**The data:**
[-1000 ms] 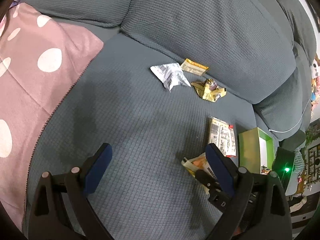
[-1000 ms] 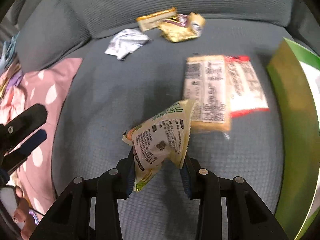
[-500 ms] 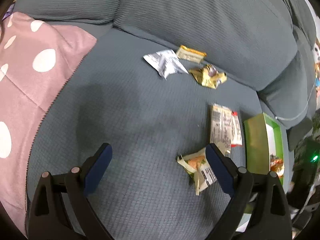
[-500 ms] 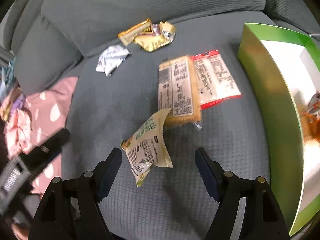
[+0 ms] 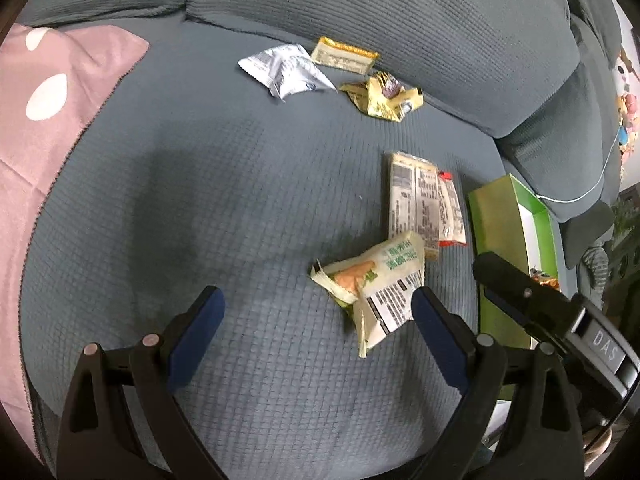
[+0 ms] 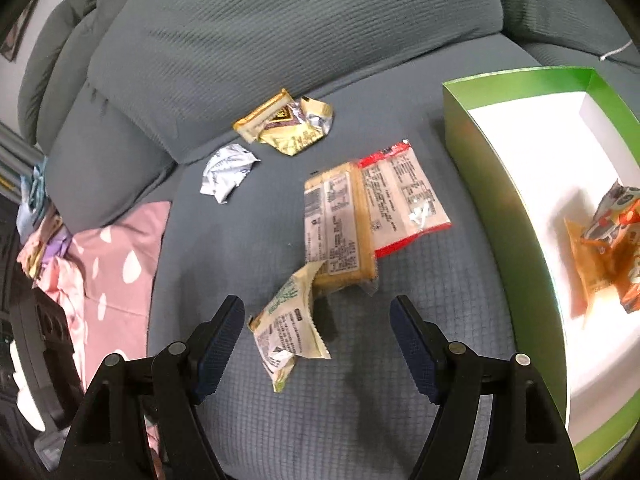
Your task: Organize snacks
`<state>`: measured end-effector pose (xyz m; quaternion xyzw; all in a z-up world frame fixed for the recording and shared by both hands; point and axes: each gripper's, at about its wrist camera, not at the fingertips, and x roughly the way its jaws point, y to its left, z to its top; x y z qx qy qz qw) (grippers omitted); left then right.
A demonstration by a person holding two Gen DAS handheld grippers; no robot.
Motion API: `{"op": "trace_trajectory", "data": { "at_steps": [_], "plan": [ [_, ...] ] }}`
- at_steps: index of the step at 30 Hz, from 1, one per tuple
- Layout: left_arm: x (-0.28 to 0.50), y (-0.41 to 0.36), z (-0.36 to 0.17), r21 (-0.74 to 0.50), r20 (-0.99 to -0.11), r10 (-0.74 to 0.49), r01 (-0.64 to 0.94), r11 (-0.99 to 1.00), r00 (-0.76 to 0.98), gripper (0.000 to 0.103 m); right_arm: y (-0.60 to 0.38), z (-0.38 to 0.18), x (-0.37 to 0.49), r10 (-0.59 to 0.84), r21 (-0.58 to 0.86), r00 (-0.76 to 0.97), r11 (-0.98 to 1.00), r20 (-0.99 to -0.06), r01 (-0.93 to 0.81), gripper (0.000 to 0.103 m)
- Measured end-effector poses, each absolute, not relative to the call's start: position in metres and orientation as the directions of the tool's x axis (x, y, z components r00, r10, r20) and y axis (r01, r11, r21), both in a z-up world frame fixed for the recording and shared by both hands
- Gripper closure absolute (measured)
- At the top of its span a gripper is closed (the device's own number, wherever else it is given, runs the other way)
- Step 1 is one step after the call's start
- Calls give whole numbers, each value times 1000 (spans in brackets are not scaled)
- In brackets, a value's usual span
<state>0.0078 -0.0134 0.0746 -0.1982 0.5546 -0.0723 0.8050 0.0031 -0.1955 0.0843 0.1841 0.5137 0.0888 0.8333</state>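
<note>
A: Snack packet (image 6: pixel 289 330), cream with green print: location?
B: Flat on the grey sofa seat (image 6: pixel 256 240), between the right gripper (image 6: pixel 316 338) fingers but untouched. Its upper corner overlaps the tan cracker pack (image 6: pixel 336 228), which overlaps a red-edged pack (image 6: pixel 404 200).

A: Finger status?
B: Right fingers have just been opening and stand wide apart, nothing gripped. Left gripper (image 5: pixel 316 326) fingers spread wide, empty; the packet lies just inside the right-hand finger.

A: Surroundings?
B: Green box (image 6: pixel 492 184) to the right holds orange wrappers (image 6: pixel 608 256). Silver wrapper (image 6: pixel 226 172) and gold wrappers (image 6: pixel 288 126) lie near the backrest. Pink spotted cloth (image 6: pixel 120 256) lies left.
</note>
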Motion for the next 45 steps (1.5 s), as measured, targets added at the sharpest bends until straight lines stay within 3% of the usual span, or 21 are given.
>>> {"op": "trace_trajectory", "data": {
  "at_steps": [13, 17, 20, 24, 33, 35, 36, 37, 45],
  "plan": [
    [12, -32, 53, -427, -872, -392, -62, 902, 294, 9, -198, 72, 8, 373, 423, 410, 905, -832, 35, 28],
    [10, -30, 54, -432, -868, -397, -60, 900, 299, 10, -196, 73, 8, 360, 409, 417, 912, -835, 32, 38],
    [9, -29, 53, -443, -865, -411, -50, 895, 288, 17, -194, 69, 10, 362, 410, 398, 911, -843, 39, 50],
    [9, -32, 48, -457, -863, -430, -47, 888, 264, 31, -187, 64, 11, 377, 413, 378, 911, -845, 14, 50],
    [19, -50, 31, -469, -865, -450, -39, 882, 223, 32, -159, 46, 25, 409, 408, 310, 910, -858, -72, 50],
    [20, -54, 33, -462, -862, -449, 0, 887, 237, 45, -155, 43, 25, 424, 419, 302, 904, -854, -84, 50],
    [20, -57, 34, -478, -852, -468, 19, 878, 235, 70, -152, 40, 26, 430, 421, 290, 902, -855, -96, 57],
    [20, -59, 34, -473, -854, -467, 29, 880, 230, 76, -150, 38, 26, 435, 423, 282, 900, -855, -106, 60],
    [13, -66, 54, -403, -857, -403, 70, 913, 321, 82, -149, 51, 18, 467, 445, 355, 884, -810, -145, 63]
  ]
}}
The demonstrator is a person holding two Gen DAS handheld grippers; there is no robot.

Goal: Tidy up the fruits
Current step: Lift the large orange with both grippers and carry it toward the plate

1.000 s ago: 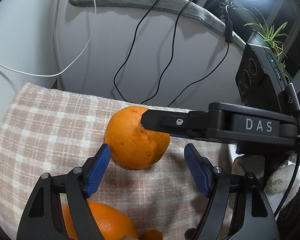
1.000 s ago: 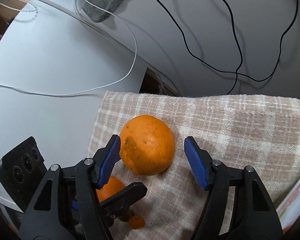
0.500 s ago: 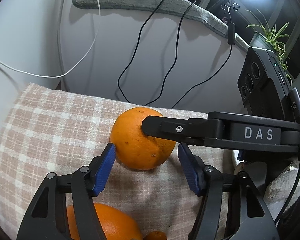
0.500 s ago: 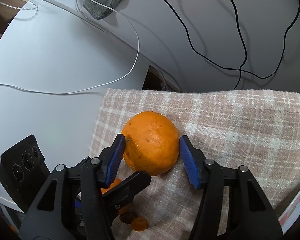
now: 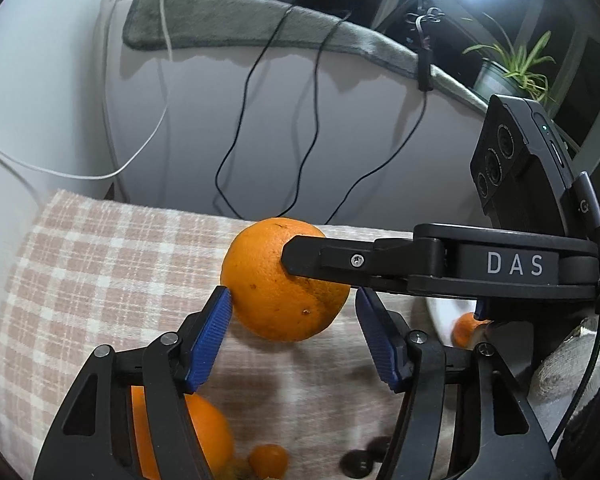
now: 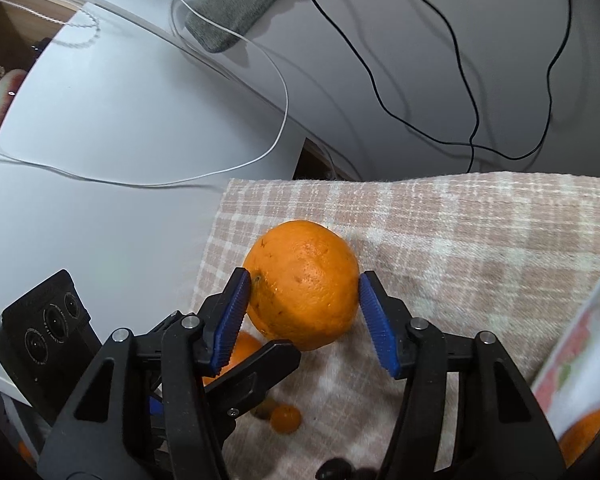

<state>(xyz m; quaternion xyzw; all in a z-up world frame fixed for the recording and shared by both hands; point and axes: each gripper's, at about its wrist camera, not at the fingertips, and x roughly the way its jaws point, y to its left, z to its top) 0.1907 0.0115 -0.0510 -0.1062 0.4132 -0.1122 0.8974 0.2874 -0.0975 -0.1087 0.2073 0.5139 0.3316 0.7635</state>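
Squarely between right hand-held gripper [image 6: 302,312] pads: orange [image 6: 302,284]

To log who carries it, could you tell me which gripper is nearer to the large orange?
Right. The right gripper clamps the orange on both sides; the left gripper sits just short of it, jaws open.

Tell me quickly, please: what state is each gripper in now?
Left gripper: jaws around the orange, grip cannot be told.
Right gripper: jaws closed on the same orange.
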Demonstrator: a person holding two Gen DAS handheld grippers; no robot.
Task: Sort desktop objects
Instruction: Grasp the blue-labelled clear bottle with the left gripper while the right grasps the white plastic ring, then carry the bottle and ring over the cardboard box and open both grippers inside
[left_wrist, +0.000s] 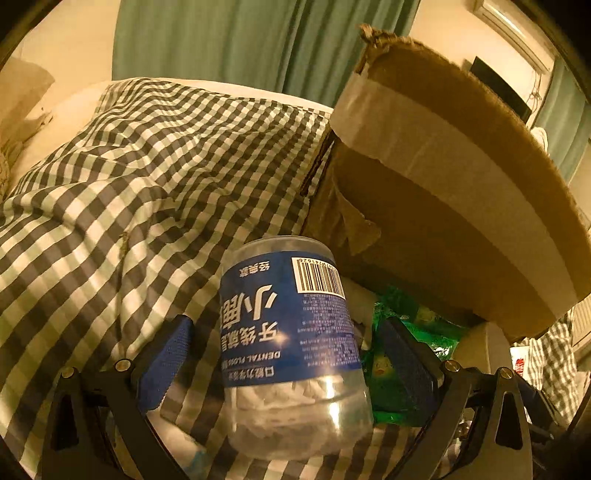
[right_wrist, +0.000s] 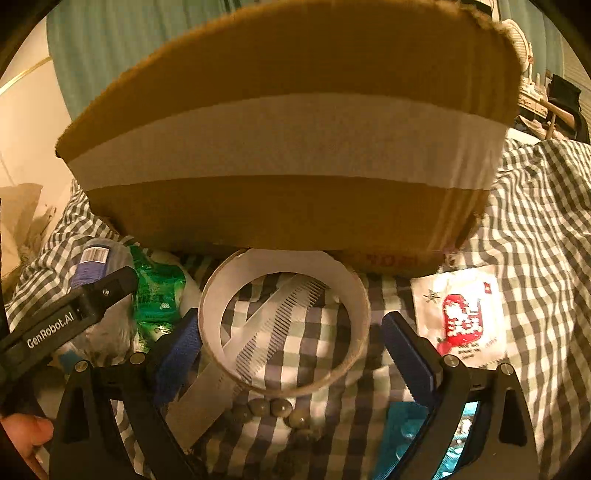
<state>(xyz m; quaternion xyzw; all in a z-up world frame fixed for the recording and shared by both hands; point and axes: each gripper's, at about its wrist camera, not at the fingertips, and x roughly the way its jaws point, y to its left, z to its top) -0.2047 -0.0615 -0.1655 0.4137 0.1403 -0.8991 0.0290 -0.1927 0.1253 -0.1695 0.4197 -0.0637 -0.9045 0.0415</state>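
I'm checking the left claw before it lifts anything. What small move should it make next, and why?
Probably close the left claw on the dental floss jar: the jar sits between its open blue pads with gaps either side, not yet gripped, beside the cardboard box.

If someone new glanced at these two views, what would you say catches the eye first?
Probably the cardboard box with its pale tape band, looming over the checked cloth. Next, the clear dental floss jar with a blue label, standing between the left gripper's open fingers. In the right wrist view, a cardboard ring lies around a white comb, between the right gripper's open fingers.
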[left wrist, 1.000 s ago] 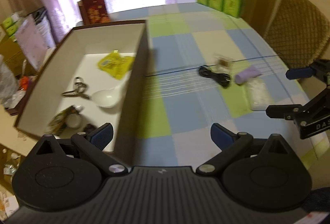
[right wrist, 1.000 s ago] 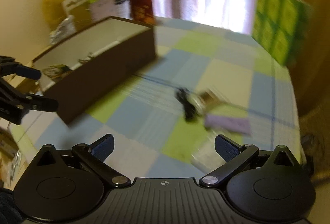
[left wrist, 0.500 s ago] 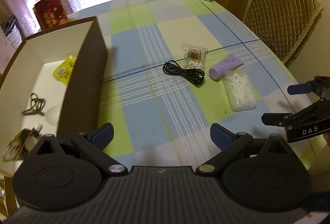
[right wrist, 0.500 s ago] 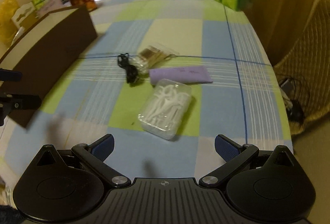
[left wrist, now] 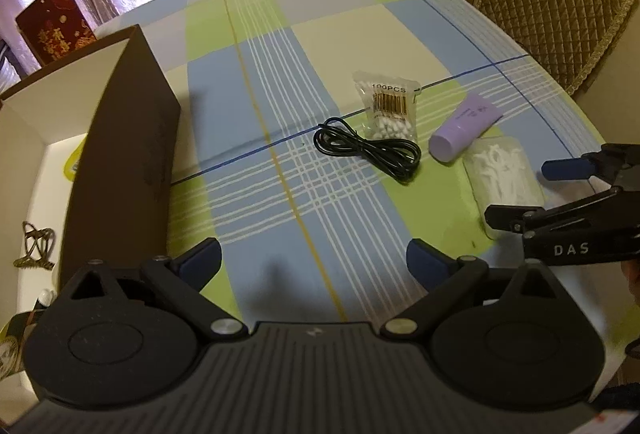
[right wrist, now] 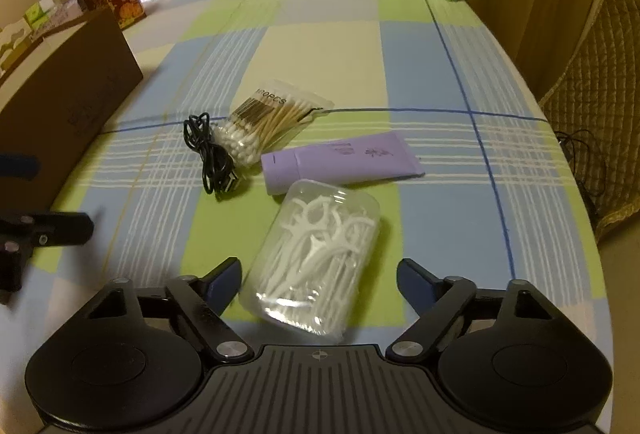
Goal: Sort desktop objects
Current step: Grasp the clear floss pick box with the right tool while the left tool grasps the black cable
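A clear case of floss picks [right wrist: 316, 266] is shown lying on the checked tablecloth [right wrist: 440, 218], framed between the spread, empty jaws of the right gripper [right wrist: 319, 276], apparently lined up for a grasp. Just beyond lie a purple tube [right wrist: 344, 164], cotton swabs [right wrist: 268, 122] and a black cable [right wrist: 212, 158]. The left gripper [left wrist: 314, 260], likewise spread and empty, is held beside the open box [left wrist: 120, 154], the likely destination.

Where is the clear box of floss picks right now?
In the right wrist view the box of floss picks lies on the checked tablecloth between the open right gripper's fingertips, just near of the purple tube.
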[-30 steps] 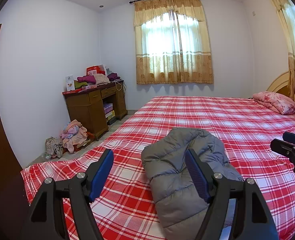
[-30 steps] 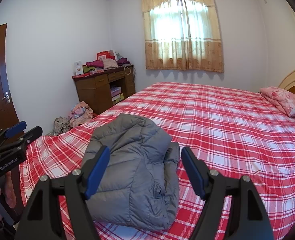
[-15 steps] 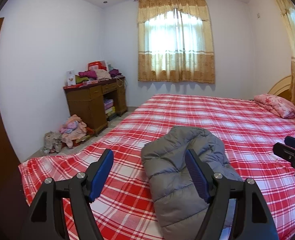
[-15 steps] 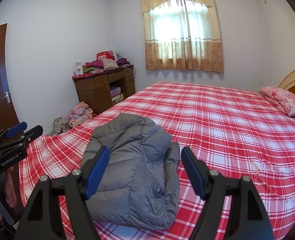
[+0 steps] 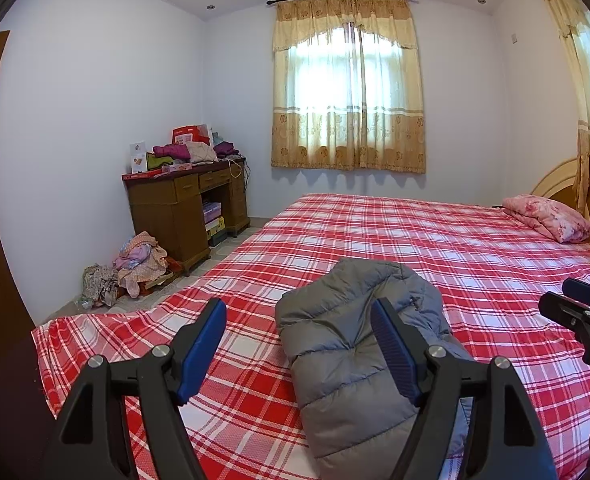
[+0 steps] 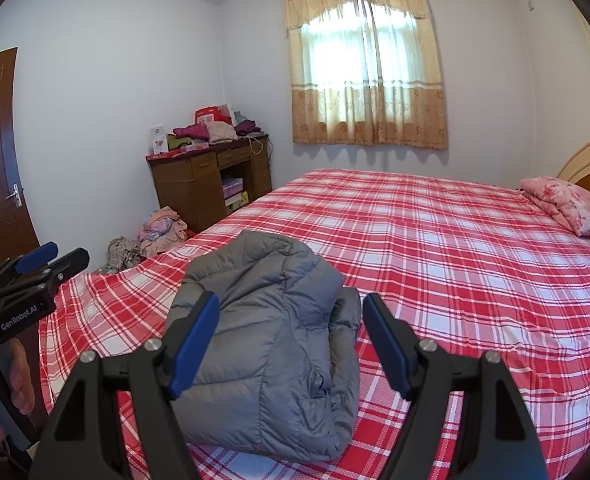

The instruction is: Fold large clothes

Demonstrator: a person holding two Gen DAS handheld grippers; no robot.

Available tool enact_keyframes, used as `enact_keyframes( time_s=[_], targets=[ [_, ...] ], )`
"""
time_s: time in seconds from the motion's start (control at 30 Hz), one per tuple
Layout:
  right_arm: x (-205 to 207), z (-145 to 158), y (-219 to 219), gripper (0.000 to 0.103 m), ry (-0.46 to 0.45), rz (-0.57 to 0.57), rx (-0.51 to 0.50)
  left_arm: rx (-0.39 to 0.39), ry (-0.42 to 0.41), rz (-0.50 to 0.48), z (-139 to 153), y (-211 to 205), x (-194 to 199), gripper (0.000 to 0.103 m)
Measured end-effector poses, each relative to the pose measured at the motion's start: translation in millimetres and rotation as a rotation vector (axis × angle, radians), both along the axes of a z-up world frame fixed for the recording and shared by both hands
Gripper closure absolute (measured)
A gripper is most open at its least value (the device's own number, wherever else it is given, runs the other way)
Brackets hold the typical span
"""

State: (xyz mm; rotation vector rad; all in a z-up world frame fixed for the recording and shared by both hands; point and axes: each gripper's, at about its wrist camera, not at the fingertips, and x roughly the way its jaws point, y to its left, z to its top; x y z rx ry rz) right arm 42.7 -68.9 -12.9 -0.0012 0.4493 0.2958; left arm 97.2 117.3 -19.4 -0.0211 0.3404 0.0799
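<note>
Both pairs of fingers spread wide and empty above a folded grey jacket.

Low in frame, left gripper [image 5: 299, 344] and right gripper [image 6: 291, 340] gaping, pinching nothing. Just beyond, at lower centre, grey puffer jacket [image 6: 263, 340] bundled on the plaid bed [image 6: 455, 260] near its front edge. Likely risk: slippery, springy padding puffing open again, or sliding off the edge if nudged.
</note>
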Motion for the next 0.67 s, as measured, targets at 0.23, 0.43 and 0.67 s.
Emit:
enact_keyframes(
  time_s=[0.23,0.43,0.67],
  targets=[
    [-1.4,-2.4,3.4,0.026,0.002,0.005,-0.005,0.018,0.008,0.023,-1.8,-0.8,1.7,0.022],
    [-1.3,-2.7,3.9,0.026,0.002,0.004,-0.005,0.029,0.000,0.021,-2.9,-1.5,1.9,0.021],
    [-0.6,-5.9,2.3,0.026,0.010,0.000,-0.007,0.054,-0.019,0.009,-5.6,-4.9,1.8,0.021]
  ],
)
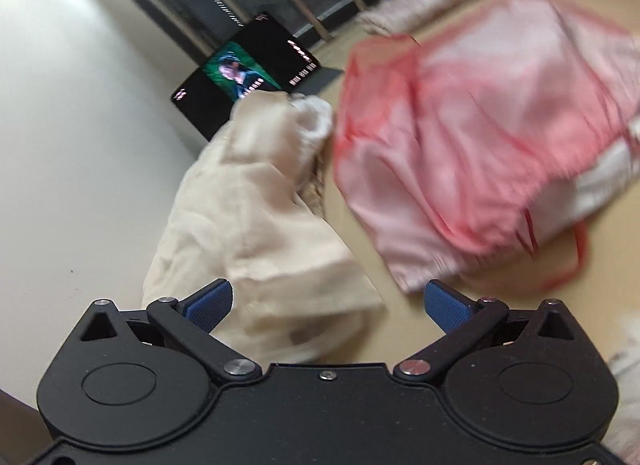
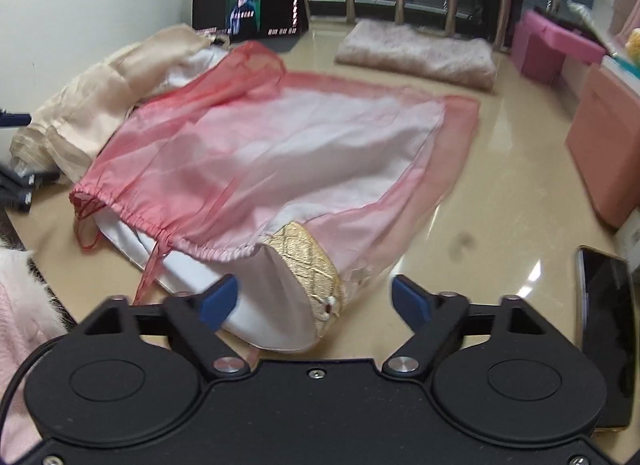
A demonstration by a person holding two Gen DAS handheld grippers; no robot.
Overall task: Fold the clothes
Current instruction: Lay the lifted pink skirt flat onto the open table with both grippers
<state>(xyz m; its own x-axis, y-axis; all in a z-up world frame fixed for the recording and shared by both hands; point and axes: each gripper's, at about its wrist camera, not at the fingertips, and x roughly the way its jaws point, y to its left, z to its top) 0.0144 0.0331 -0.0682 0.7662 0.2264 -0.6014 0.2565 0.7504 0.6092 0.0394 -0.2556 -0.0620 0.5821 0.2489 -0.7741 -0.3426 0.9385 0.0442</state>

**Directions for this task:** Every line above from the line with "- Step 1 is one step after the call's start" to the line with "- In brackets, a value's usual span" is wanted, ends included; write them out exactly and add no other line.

**Reply to the exercise:**
- Step 1 is one step after the call's start
- Calls give whole numbers, each value times 1000 (spans in brackets are not scaled)
- In brackets, a value's usual span

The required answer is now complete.